#### WHAT IS BEING ASKED
Please return all of the data exactly as written.

#### TASK DATA
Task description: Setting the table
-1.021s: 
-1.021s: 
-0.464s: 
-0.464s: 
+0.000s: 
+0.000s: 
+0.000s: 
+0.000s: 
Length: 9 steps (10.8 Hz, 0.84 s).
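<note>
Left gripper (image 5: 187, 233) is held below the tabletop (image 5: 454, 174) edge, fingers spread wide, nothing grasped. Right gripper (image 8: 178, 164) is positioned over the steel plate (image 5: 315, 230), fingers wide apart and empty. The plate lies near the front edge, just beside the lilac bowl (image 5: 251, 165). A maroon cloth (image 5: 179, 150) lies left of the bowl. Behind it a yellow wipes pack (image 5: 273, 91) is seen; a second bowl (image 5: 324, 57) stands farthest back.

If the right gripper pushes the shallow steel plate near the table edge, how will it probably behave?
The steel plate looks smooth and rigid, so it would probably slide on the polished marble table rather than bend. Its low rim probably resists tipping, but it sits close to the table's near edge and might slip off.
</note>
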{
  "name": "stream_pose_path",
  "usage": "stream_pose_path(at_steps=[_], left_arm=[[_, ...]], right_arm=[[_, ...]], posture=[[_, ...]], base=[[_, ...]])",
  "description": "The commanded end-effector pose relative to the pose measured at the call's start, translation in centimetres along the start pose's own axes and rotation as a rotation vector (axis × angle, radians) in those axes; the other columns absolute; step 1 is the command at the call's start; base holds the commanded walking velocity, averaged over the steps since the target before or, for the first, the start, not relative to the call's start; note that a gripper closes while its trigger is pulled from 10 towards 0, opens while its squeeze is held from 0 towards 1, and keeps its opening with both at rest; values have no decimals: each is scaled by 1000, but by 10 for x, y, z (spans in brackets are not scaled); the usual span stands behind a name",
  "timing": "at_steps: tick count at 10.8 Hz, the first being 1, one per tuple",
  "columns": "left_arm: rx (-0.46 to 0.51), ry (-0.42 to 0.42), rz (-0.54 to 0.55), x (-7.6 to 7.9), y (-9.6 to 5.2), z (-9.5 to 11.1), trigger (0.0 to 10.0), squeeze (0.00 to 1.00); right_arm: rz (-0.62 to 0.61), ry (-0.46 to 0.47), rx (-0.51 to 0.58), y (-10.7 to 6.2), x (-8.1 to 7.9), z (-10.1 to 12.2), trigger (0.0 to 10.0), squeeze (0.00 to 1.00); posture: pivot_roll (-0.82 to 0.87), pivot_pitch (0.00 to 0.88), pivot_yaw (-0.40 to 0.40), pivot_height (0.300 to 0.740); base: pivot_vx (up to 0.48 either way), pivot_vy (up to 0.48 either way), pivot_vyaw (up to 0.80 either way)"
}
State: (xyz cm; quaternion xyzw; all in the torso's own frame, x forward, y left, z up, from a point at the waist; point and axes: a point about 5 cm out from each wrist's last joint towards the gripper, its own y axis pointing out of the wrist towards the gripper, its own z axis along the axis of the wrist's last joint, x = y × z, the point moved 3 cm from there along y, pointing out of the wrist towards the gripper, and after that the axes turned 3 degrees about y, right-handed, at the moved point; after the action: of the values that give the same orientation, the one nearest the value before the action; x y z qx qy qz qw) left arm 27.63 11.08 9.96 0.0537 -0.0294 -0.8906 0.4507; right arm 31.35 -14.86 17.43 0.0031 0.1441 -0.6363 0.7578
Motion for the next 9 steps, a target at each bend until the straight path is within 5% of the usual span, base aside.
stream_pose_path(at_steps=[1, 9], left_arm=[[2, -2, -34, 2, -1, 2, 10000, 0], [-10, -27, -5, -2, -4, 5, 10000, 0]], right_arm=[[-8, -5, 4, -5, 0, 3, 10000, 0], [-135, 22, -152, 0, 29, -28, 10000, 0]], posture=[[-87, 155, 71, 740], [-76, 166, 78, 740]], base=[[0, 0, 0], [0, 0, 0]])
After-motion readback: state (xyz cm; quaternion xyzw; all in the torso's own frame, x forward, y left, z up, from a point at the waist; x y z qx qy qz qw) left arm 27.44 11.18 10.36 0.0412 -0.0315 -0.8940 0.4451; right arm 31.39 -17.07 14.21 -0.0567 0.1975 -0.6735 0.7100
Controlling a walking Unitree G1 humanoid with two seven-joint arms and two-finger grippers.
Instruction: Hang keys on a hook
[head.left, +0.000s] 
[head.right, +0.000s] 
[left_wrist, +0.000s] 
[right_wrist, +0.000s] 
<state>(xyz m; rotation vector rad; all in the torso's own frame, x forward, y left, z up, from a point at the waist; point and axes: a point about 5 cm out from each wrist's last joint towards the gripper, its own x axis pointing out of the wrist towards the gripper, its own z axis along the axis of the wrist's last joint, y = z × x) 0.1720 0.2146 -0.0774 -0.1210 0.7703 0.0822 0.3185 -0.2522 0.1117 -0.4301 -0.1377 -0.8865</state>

#### RESPONSE TO THE TASK
Task description: Setting the table
-1.021s: 
-1.021s: 
-0.464s: 
-0.464s: 
+0.000s: 
+0.000s: 
+0.000s: 
+0.000s: 
Length: 9 steps (10.8 Hz, 0.84 s).
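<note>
Left gripper (image 5: 187, 233) is held below the tabletop (image 5: 454, 174) edge, fingers spread wide, nothing grasped. Right gripper (image 8: 178, 164) is positioned over the steel plate (image 5: 315, 230), fingers wide apart and empty. The plate lies near the front edge, just beside the lilac bowl (image 5: 251, 165). A maroon cloth (image 5: 179, 150) lies left of the bowl. Behind it a yellow wipes pack (image 5: 273, 91) is seen; a second bowl (image 5: 324, 57) stands farthest back.

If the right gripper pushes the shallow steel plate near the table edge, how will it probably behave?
The steel plate looks smooth and rigid, so it would probably slide on the polished marble table rather than bend. Its low rim probably resists tipping, but it sits close to the table's near edge and might slip off.
</note>
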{
  "name": "stream_pose_path",
  "usage": "stream_pose_path(at_steps=[_], left_arm=[[_, ...]], right_arm=[[_, ...]], posture=[[_, ...]], base=[[_, ...]])",
  "description": "The commanded end-effector pose relative to the pose measured at the call's start, translation in centimetres along the start pose's own axes and rotation as a rotation vector (axis × angle, radians) in those axes; the other columns absolute; step 1 is the command at the call's start; base holds the commanded walking velocity, averaged over the steps since the target before or, for the first, the start, not relative to the call's start; note that a gripper closes while its trigger is pulled from 10 towards 0, opens while its squeeze is held from 0 towards 1, and keeps its opening with both at rest; values have no decimals: each is scaled by 1000, but by 10 for x, y, z (spans in brackets are not scaled); the usual span stands behind a name",
  "timing": "at_steps: tick count at 10.8 Hz, the first being 1, one per tuple",
  "columns": "left_arm: rx (-0.46 to 0.51), ry (-0.42 to 0.42), rz (-0.54 to 0.55), x (-7.6 to 7.9), y (-9.6 to 5.2), z (-9.5 to 11.1), trigger (0.0 to 10.0), squeeze (0.00 to 1.00); right_arm: rz (-0.62 to 0.61), ry (-0.46 to 0.47), rx (-0.51 to 0.58), y (-10.7 to 6.2), x (-8.1 to 7.9), z (-10.1 to 12.2), trigger (0.0 to 10.0), squeeze (0.00 to 1.00); posture: pivot_roll (-0.82 to 0.87), pivot_pitch (0.00 to 0.88), pivot_yaw (-0.40 to 0.40), pivot_height (0.300 to 0.740); base: pivot_vx (up to 0.48 either way), pivot_vy (up to 0.48 either way), pivot_vyaw (up to 0.80 either way)"
}
State: (xyz cm; quaternion xyzw; all in the torso's own frame, x forward, y left, z up, from a point at the waist; point and axes: a point about 5 cm out from each wrist's last joint towards the gripper, its own y axis pointing out of the wrist towards the gripper, its own z axis along the axis of the wrist's last joint, x = y × z, the point moved 3 cm from there along y, pointing out of the wrist towards the gripper, and after that the axes turned 3 degrees about y, right-handed, at the moved point; after the action: of the values that give the same orientation, the one nearest the value before the action; x y z qx qy qz qw) left arm 27.63 11.08 9.96 0.0537 -0.0294 -0.8906 0.4507; right arm 31.35 -14.86 17.43 0.0031 0.1441 -0.6363 0.7578
Motion for the next 9 steps, a target at each bend until the straight path is within 5% of the usual span, base aside.
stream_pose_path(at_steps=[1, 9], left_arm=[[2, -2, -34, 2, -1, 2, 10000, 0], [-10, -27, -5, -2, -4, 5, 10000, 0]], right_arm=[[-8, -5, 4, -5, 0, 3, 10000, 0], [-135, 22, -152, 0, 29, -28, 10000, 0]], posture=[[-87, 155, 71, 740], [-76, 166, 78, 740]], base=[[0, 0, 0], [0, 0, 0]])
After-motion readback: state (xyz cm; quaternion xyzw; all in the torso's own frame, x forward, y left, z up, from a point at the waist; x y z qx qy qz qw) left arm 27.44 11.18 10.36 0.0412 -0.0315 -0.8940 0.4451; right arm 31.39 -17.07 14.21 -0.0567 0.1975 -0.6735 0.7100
Controlling a walking Unitree G1 humanoid with two seven-joint arms and two-finger grippers.
Instruction: Hang keys on a hook
[head.left, +0.000s] 
[head.right, +0.000s] 
[left_wrist, +0.000s] 
[right_wrist, +0.000s] 
<state>(xyz m; rotation vector rad; all in the torso's own frame, x forward, y left, z up, from a point at the waist; point and axes: a point about 5 cm out from each wrist's last joint towards the gripper, its own x axis pointing out of the wrist towards the gripper, its own z axis along the axis of the wrist's last joint, y = z × x) 0.1720 0.2146 -0.0774 -0.1210 0.7703 0.0822 0.3185 -0.2522 0.1117 -0.4301 -0.1377 -0.8865</state>

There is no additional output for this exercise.